La prima informazione, dunque, se si trattasse di nuovi posti di lavoro (ma, come vedremo meglio, così non è) riguarderebbe un aumento dell’occupazione – nel periodo indicato – del 2%, a fronte di un PIL allo 0,4%: quindi, l’aumento di occupazione è trascinato dal calo della produttività. Evviva! Scoperto l’arcano! Finalmente abbiamo il governo giusto, ultrakeynesiano, che dimostra come si fa a puntare verso la piena occupazione (in prospettiva), riducendo il prodotto per addetto! Evviva, compagni ci siamo! Marx aveva ragione, la fine del capitalismo con saggi di profitto che punteranno a zero è raggiunta!
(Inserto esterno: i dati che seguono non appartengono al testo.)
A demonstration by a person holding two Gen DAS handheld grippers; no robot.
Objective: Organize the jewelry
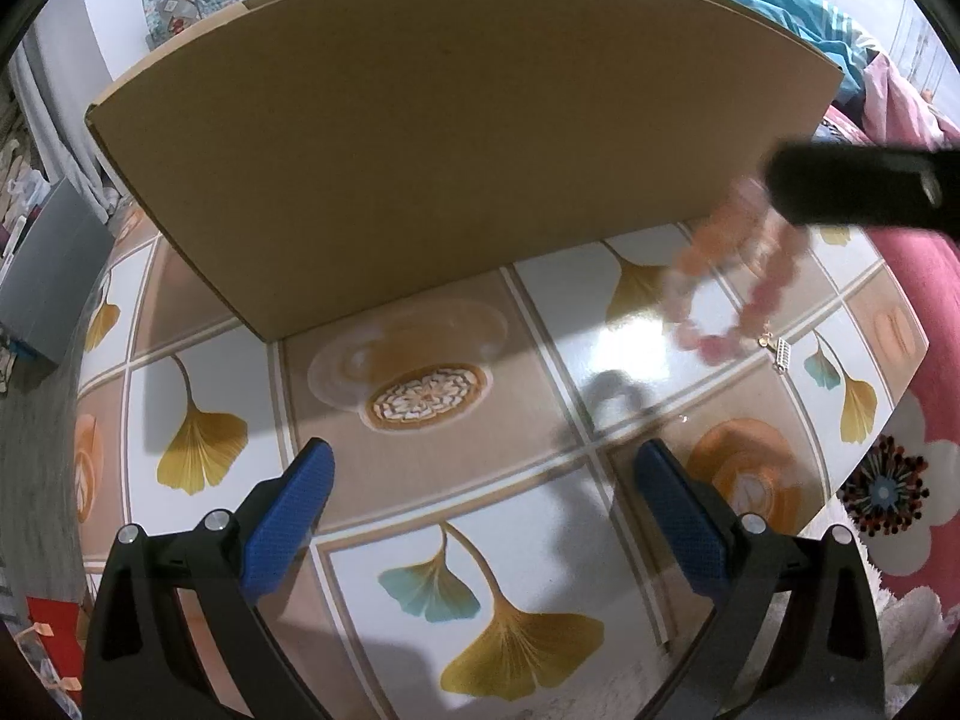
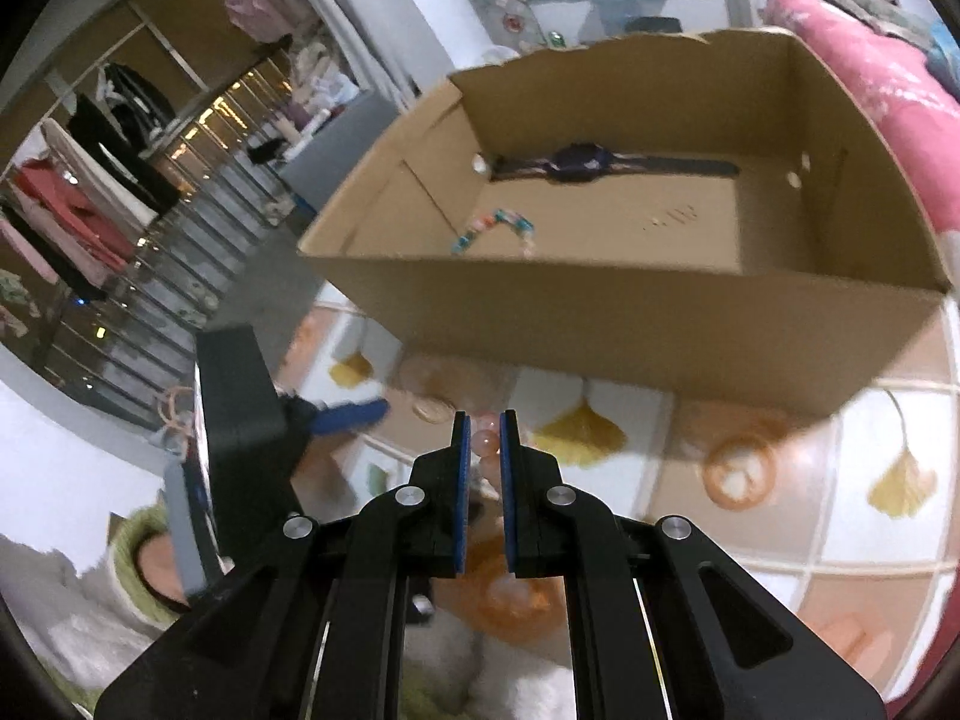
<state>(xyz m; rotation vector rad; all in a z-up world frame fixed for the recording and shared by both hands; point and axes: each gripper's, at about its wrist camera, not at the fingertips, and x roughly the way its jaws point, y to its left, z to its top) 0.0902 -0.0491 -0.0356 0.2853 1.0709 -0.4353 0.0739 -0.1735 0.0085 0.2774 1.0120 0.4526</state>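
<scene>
My right gripper (image 2: 484, 429) pinches a pink bead bracelet (image 1: 729, 267); its blue pads stand nearly together with a bead showing between the tips at the lower centre of the right wrist view. In the left wrist view the bracelet hangs blurred from the dark finger at the right edge, above the tiled tabletop (image 1: 420, 516), its small charm dangling at the bottom. My left gripper (image 1: 483, 462) is spread wide with nothing between its pads, low in its frame. The cardboard box (image 2: 630, 324) fills the upper half of both views. Inside it lie a dark watch (image 2: 585, 163) against the far wall and a multicoloured bead string (image 2: 495, 231) nearer its left side.
</scene>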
Ma, come si accennava, si tratta di contratti, non di posti di lavoro; nella mia esperienza di ricercatore, durante gli anni più bui del capitalismo finanziario, quando si ricostituivano i margini di profitto riducendo l’occupazione molto di più della produzione (che, non lo dimentichiamo, nel solo comparto manifatturiero, è diminuita del 25% dopo l’avvio dell’euro e, guardacaso, di quanto è aumentata in Germania), si registravano milioni di nuovi contratti a tempo indeterminato (sebbene non ci fosse ancora il jobs-act): perché le stesse persone venivano assunte e licenziate più volte all’anno dopo il periodo di prova; i contratti precari, paradossalmente, erano più stabili, nel senso che – di regola, ma non sempre – l’interessato terminava i classici 3 mesi e “andava a casa”; i più fortunati accedevano ad un nuovo contratto di tre mesi.
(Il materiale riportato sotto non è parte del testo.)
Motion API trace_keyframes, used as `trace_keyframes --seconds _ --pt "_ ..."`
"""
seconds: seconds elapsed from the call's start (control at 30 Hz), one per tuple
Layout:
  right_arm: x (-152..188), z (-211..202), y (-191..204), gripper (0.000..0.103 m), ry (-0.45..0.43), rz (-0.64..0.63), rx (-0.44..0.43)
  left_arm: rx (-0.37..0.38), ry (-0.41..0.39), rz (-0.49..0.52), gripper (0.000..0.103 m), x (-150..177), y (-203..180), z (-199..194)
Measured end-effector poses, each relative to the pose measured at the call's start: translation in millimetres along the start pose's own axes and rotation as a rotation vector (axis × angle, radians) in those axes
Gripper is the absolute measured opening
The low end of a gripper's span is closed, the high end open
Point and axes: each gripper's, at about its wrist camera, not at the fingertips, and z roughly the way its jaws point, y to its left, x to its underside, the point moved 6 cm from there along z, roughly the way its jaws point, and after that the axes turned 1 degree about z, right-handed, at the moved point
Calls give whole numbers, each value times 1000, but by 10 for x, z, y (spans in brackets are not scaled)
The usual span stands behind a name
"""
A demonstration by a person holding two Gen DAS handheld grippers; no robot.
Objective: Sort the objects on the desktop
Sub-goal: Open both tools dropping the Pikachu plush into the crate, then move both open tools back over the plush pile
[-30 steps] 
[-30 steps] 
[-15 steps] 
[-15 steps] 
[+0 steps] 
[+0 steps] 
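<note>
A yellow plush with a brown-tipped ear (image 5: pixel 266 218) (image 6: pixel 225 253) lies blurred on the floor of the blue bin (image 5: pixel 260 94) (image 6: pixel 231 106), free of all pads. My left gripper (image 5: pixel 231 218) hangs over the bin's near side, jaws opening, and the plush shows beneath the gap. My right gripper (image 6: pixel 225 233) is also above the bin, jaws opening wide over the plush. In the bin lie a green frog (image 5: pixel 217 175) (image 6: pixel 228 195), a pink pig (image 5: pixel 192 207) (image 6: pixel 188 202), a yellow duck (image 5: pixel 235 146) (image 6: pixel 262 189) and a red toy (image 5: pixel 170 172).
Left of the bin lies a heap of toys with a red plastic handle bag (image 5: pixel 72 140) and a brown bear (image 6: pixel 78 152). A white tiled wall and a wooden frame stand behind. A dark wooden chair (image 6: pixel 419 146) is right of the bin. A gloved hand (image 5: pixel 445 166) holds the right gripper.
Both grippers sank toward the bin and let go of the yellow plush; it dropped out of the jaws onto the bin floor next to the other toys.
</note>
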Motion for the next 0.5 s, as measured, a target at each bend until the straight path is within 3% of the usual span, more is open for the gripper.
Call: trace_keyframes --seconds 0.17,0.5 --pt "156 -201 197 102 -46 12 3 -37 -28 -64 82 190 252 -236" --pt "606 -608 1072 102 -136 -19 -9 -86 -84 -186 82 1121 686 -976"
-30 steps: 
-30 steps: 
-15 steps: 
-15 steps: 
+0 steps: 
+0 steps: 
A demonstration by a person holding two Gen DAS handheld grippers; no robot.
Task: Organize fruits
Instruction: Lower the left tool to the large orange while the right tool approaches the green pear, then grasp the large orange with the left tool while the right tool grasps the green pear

Intanto, col jobs-act, siccome è più conveniente – per le imprese – assumere a tempo indeterminato e risparmiare contributi per tre anni fino a due assunzioni, la contribuzione stessa sarà a carico della spesa pubblica generale: quello che il datore di lavoro risparmierà di contributi, dovrà pagarlo in altro modo (le tasse stanno aumentando, guardate case, macchine, IVA, ecc.); e l’effetto sarà tanto maggiore quanto riguarderà piccole imprese che non assumeranno più di due nuovi addetti o…scusate…trasformeranno un paio di precari in contratti a tempo indeterminato alle condizioni del jobs act; non dico che ciò sia necessariamente un male, ma avviare l’occupazione dipende da ben altri fattori!

Se i dati dell’occupazione dell’ISTAT confermeranno la tendenza – seppure in modo più attenuato perché si tratterà di teste, non di contratti –  dovremo paragonare l’incremento del PIL ad essi per avere conferma del calo di produttività del sistema…lascio pensare a voi che ne sarà delle retribuzioni!

E come la mettiamo con l’andamento, non certo positivo, del comparto industriale? Aumenta del 6%, invece, l’agricoltura: se sottraiamo dal PIL tale situazione, ponderandola al peso che essa ha sul PIL stesso, abbiamo dunque che quest’ultimo non è aumentato (seppure di poco), ma è ulteriormente diminuito.